Ransomware. It may be the most feared word of security and risk managers.
After countless headlines and costs of over 11.5 billion dollars in 2019 alone, organizations around the world are understandably terrified of being hit by a ransomware attack. Ransomware can be catastrophic.
Case in point: WannaCry infected more than 250 thousand devices across 150 countries… all within a matter of days. It caused an estimated $4 billion in damages. WannaCry put ransomware and its potential for destruction on the global stage. It also highlighted some simple yet painful truths. Companies were ill-prepared for such an event, lacking any type of actionable recovery plan, and for all of its devastation, WannaCry was completely preventable--affected systems were either running the long out-of-support OS Windows XP or they hadn’t deployed a patch Microsoft had issued two months earlier.

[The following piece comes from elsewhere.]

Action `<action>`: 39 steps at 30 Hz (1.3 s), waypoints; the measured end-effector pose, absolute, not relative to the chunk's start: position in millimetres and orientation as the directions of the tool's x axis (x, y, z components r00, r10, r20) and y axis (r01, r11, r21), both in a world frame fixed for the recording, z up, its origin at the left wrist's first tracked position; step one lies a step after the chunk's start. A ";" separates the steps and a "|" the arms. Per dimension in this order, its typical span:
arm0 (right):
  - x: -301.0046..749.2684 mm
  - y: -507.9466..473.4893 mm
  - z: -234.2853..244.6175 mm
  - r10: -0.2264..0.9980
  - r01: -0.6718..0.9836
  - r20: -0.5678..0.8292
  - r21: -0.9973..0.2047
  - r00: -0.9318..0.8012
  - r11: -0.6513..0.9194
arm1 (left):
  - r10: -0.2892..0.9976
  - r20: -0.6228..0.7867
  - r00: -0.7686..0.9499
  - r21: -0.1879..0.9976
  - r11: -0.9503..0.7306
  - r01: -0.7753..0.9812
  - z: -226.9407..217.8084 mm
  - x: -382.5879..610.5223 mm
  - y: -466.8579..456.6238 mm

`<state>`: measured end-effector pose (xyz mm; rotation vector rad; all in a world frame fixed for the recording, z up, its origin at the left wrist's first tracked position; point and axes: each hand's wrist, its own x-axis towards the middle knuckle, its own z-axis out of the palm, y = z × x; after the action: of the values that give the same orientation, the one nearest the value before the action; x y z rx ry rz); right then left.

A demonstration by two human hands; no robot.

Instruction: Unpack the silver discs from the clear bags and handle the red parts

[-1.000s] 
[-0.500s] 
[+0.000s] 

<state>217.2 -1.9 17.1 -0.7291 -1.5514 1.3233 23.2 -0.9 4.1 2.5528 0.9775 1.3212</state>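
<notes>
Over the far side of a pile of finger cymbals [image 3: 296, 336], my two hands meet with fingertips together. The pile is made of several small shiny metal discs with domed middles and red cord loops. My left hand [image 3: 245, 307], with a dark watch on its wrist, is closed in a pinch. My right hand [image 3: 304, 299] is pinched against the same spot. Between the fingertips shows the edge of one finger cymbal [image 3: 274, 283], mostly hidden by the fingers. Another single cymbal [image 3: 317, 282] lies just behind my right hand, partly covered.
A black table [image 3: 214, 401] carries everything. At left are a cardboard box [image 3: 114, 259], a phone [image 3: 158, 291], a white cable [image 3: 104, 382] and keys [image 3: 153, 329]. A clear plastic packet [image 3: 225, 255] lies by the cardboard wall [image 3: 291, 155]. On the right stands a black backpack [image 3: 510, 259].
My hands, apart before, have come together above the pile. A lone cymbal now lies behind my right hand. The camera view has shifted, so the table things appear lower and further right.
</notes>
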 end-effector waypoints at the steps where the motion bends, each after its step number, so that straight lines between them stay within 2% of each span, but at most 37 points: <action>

WannaCry is just one example. If companies want to avoid similar experiences, there are four easy steps they can take to protect themselves.
Step 1: Understand Your Environment
Business networks can be horrifyingly complex, with thousands of unique devices, applications and services running at any time. Since any weakness is a potential entry point for an attacker, the first step in preventing ransomware is knowing exactly what’s going on in your environment.
Service enumeration and asset discovery is critical here. Generally, this involves using an automated scanner to identify everything connected to a network, along with any known vulnerabilities or weaknesses associated with those assets.
Step 2: Practice General Security Hygiene and Patching
The world of cybersecurity is awash with exciting new products and cutting-edge technology. But if your ‘house’ isn’t in order, none of that will help.
Unpatched or out-of-date assets provide the easiest entry points for threat actors. Once you have a deep understanding of your environment, the next step is to ensure all of the mundane, business-as-usual security processes are in place. The top priority on that list is patching.
Are all of your applications and services up-to-date? Is everything properly configured? Have all known vulnerabilities been patched? If the answer to any of these questions is no, fixing that is the starting point. This is an ongoing process because new vulnerabilities are continually identified, and new patches developed. As such, patching and system hygiene must be handled persistently.
Step 3: Establish and Test Routine Backups
Part of any sound defense strategy is to prepare for how to respond if ransomware does manage to affect your systems. There is only one guaranteed way to recover: Restore encrypted files and folders from a recent backup.
You might wonder “What about paying the ransom?” In many cases, the encryption keys provided by threat actors simply don’t work. In some cases, crypto ransomware variants have been specifically designed to make decrypting files impossible, even for the attacker.
Backups, then, are the only way. And they have one huge advantage: If you can recover internally using your own backups, there’s no external cost to the recovery effort. There are, however, some things to keep in mind:
- Backups must be taken regularly so minimal data is lost in the event of a ransomware attack.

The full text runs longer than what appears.